Formalizing Human-Robot Mutual Adaptation: A Bounded Memory Model
Idea: the robot reasons how human may change its strategy, based on a model of human adaptation.
Motivation:
- Previous works do not use a model of human adaptation that can enable the robot to actively influence the actions of human.
- Previous works do not reason over the human adaptation throughout the interaction. Compare with Intention-Aware Motion Planning paper.
Assumptions
- Definition of m_r, m_h requires a specific collaborative task (rotating table as in paper).
Preliminaries
- f maps QxArxAh into modes M: {0,1}.
- Q=X_state x H_k at time step i is reprensented eventually as m_{h}^{i}, m_{r}^{i}, computed over a history of length k.
Method
Modelling (adaptable human): Human adaptability a is accounted for via transition function P: Q to P(Q).

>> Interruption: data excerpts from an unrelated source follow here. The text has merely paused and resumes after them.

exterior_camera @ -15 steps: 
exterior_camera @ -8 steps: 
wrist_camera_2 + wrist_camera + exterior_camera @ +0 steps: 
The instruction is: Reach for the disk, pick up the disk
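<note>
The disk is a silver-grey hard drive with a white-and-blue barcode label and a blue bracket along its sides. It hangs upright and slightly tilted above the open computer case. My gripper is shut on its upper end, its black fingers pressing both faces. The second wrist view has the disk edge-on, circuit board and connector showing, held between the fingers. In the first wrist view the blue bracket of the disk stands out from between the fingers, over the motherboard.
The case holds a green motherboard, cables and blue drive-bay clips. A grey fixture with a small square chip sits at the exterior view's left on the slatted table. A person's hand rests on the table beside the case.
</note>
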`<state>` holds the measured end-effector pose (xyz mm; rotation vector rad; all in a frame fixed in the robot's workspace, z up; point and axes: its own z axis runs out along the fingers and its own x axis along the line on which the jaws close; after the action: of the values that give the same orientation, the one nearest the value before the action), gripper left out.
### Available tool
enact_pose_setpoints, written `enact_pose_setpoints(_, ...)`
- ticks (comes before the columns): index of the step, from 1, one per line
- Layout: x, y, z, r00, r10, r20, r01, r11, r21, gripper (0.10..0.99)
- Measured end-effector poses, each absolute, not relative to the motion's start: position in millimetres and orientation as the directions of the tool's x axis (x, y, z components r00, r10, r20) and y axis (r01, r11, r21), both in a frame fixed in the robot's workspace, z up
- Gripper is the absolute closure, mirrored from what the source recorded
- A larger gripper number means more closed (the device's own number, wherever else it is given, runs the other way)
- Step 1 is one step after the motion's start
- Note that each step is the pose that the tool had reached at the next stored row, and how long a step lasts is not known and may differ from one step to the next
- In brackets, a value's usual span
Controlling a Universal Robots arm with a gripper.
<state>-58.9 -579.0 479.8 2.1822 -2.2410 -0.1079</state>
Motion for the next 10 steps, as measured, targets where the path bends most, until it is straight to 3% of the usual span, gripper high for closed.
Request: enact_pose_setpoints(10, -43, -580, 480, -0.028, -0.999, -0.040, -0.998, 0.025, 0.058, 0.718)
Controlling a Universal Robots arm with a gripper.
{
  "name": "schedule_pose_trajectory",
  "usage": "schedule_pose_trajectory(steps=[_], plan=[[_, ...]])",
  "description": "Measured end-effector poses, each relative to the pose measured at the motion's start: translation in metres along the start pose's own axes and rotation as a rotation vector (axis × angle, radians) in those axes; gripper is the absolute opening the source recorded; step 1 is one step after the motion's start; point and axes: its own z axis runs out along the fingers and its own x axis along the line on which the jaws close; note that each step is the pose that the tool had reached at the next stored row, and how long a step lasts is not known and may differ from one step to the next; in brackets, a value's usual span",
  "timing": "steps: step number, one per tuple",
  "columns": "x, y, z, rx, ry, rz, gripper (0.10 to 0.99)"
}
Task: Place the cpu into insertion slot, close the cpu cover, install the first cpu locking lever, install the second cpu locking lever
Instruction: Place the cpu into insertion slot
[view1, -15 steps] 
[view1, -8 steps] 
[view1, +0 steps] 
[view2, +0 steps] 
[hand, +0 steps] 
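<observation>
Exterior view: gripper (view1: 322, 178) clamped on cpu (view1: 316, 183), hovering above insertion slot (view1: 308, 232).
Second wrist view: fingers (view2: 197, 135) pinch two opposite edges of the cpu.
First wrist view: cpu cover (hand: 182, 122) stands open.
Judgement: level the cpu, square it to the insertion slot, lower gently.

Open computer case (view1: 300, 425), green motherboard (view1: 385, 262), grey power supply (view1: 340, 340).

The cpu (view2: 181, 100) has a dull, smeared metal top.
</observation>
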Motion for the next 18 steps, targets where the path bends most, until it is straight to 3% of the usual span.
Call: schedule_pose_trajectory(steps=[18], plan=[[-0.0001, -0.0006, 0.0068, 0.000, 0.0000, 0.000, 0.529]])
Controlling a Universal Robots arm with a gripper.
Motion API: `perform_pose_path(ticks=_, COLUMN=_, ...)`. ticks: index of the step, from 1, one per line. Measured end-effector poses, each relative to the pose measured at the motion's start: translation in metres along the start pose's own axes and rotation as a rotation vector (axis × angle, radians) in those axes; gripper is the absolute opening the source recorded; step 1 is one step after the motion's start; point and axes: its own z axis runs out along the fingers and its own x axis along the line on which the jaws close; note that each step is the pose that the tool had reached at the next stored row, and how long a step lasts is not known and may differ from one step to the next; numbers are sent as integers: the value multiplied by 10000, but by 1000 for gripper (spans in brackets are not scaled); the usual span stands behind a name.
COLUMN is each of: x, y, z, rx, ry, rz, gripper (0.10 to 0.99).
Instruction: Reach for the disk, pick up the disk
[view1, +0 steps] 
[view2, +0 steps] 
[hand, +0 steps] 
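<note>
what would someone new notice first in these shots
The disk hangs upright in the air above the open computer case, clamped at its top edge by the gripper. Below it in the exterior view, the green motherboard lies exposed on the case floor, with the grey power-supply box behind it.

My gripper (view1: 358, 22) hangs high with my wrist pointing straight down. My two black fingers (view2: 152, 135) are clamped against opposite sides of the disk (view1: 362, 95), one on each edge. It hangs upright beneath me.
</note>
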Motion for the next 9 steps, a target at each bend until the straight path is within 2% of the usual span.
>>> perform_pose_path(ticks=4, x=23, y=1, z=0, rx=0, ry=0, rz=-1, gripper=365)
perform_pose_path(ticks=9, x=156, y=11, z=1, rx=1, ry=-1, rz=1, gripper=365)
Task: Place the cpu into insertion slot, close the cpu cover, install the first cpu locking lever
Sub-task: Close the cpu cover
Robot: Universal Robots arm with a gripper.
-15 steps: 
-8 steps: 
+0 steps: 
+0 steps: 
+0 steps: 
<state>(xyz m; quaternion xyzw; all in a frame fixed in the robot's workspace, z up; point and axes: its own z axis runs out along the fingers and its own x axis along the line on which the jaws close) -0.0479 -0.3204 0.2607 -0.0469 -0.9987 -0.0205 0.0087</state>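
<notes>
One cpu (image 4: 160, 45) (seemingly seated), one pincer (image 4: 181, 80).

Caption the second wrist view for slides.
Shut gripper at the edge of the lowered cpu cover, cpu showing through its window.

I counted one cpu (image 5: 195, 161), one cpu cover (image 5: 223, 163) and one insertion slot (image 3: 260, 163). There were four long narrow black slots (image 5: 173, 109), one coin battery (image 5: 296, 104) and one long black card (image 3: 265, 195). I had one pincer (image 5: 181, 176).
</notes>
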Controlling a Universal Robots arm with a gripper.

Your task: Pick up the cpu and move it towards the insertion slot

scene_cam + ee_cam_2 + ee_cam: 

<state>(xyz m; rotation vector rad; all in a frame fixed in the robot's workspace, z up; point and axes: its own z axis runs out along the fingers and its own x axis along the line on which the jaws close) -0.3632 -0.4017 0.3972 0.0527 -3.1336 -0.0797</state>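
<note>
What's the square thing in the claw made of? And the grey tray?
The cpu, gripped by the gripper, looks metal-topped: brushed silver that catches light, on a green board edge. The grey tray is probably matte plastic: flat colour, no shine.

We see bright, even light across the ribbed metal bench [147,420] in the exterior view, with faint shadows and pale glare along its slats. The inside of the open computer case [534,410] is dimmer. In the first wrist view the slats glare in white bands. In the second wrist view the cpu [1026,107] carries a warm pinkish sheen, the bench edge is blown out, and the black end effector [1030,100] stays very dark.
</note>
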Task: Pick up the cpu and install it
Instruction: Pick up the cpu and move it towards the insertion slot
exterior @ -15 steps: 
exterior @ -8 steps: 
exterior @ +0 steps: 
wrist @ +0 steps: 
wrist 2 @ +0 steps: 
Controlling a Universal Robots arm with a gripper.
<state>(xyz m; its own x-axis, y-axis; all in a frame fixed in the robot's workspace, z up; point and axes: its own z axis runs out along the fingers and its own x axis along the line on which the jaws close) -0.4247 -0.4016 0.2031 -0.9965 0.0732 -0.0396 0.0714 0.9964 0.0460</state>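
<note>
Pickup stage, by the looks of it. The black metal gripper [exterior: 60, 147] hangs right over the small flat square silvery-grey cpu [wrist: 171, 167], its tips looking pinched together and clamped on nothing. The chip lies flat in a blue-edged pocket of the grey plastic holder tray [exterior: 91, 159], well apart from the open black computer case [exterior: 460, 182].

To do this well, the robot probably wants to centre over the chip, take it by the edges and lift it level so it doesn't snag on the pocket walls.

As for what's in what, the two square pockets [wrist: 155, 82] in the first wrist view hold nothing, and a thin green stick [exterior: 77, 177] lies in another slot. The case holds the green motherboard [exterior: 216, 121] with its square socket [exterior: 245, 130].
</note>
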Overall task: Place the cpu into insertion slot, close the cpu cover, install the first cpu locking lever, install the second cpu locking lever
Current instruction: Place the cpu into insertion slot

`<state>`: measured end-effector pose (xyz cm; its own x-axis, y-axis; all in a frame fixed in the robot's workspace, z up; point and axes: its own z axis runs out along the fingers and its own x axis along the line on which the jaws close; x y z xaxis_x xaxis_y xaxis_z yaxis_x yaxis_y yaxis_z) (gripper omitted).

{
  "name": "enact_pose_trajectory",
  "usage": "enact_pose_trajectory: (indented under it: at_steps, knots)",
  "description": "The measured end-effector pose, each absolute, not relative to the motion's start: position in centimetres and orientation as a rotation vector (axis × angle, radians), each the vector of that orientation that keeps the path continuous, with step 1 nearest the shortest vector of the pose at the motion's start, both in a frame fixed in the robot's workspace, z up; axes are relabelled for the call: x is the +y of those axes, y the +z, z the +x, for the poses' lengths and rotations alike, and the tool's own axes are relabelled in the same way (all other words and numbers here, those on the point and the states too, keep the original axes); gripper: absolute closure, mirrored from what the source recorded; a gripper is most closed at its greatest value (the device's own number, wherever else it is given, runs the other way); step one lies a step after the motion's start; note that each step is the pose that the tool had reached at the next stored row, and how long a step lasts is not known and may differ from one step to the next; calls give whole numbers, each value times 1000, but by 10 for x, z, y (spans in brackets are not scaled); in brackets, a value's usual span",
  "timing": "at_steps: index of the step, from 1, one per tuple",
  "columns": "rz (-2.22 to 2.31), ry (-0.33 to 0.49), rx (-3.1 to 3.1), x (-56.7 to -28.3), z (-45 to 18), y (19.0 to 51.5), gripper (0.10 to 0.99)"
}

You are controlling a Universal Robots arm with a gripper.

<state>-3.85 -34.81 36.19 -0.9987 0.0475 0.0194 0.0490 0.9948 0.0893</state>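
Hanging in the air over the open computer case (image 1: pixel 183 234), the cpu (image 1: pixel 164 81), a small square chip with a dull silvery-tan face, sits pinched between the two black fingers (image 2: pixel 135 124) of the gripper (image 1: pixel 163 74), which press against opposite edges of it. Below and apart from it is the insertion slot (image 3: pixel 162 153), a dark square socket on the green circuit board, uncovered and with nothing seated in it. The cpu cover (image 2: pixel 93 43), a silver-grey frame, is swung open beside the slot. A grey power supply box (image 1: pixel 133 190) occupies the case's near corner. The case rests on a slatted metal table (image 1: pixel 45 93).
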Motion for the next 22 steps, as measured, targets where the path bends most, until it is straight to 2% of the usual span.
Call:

At state q, the human will choose action specified by m_r with probability a, or m_h with 1-a.
Planning (adaptable robot):
- S: X x Y; X: X_world x M^{k} x M^{k}. M is the mode of robot/human; Y is partial observable variable, adaptabiity.
- human policy $\pi_h$ is from BAM model. It outputs m_h or m_r.
- The belief is based on unobserable variable a. Therefore, MOMDP maps from V(Q, b(a)) to a_r. Then BAM models gives human action a_h. Then use Eqn.3 (below) to update the belief.